Es regt mich auf, dass die Läden nach Feierabend so vieles wegwerfen», so die angehende Sozialbegleiterin. Für sie ist nicht das Verbrauchsdatum massgebend, sondern die Nase. Ganz nach dem Motto: Riecht es noch gut, ist es noch gut.

Räumlichkeit gesucht

Wo genau die Restessbar in Oensingen ihren Standort finden wird, ist noch unklar. «Ich bin erst am Anfang. Es gibt noch einiges abzuklären», sagt sie. Sie orientiert sich am Muster von Olten und setzte sich Anfang Jahr mit Raphael Schär, einem der Verantwortlichen der Restessbar Olten, in Verbindung. Mit ihm besprach sie vor allem die notwendigen, bürokratischen Anfangsschritte.

Die Vereinsstatuten hat sie bereits fertig verfasst. Jetzt geht es darum, den Verein mit provisorischem Namen «Oensingen im Ufbruch» zu gründen und die dazu gehörenden Vereinsmitglieder zu finden. Die Oensinger Restessbar-Initiantin hofft auf Hilfestellung vonseiten der Gemeinde. Sie hofft darauf, dass ihr eine passende Räumlichkeit angeboten wird. Deshalb ist es ihr ein Anliegen, das Projekt schriftlich und mündlich der Gemeinde Oensingen präsentieren zu dürfen.

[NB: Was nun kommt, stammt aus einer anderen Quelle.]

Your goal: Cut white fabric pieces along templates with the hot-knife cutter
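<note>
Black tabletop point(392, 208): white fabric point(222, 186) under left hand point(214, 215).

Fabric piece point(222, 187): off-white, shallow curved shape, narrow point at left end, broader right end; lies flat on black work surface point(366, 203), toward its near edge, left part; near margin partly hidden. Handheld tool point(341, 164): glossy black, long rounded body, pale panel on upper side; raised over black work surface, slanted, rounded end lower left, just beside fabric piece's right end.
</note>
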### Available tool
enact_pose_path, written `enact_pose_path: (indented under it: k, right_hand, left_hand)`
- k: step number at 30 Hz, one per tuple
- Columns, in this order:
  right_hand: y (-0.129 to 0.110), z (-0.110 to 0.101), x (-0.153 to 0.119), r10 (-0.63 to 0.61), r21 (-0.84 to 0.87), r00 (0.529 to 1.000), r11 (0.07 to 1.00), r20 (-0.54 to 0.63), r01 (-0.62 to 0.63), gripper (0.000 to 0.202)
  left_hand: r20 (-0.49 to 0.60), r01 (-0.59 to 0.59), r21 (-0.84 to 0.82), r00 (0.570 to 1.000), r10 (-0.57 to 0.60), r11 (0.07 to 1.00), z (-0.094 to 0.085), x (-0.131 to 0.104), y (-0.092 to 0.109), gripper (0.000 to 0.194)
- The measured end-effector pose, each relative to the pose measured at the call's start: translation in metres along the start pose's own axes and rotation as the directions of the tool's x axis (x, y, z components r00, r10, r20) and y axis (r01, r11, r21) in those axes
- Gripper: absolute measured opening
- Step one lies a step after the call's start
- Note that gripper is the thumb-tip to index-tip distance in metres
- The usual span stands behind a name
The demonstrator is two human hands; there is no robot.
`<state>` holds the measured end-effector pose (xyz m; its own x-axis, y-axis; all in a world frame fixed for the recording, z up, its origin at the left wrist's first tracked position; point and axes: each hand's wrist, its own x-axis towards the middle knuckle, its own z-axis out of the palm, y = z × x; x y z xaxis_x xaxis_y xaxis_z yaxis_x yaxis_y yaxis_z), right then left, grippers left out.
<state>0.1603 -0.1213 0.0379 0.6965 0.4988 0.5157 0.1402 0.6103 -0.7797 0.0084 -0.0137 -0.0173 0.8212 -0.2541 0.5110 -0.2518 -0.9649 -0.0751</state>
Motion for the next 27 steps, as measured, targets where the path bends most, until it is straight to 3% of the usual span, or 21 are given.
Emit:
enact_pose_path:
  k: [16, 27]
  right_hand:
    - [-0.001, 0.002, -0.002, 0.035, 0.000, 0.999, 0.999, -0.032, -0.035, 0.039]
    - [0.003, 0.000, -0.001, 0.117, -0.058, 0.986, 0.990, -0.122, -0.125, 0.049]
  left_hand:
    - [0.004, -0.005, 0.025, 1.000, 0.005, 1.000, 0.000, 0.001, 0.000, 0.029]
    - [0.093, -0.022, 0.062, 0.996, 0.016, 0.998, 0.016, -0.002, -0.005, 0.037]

Eine Sozialarbeiterin wird sie dabei unterstützen. Die Kühlschränke würde sie selber beschaffen. Bis jetzt haben sich vierzehn interessierte Freiwillige bei Schmidlin gemeldet, die über die Facebook-Gruppe «Restessbar Oensingen» davon Wind bekamen. Darunter Christine Ackermann, die für die Asylbetreuung in Oensingen zuständig ist.

Asylbewerberinnen und -bewerber in das Projekt zu involvieren und sie mit Aufgaben zu beauftragen, wie dem Abholen der Lebensmittel oder auf die Kühlschränke Acht zu geben, ist keine abwegige Idee für Schmidlin und Ackermann.

Für die Asylbewerberinnen und -bewerber dürften die kostenlosen Lebensmittel von besonderem Interesse sein, da ihr Budget klein ist. Des Weiteren plant Schmidlin zu einem späteren Zeitpunkt auch die Eröffnung eines offenen Kleiderschrankes: «Ich denke, was mit Essen funktioniert, funktioniert auch mit Kleidern.»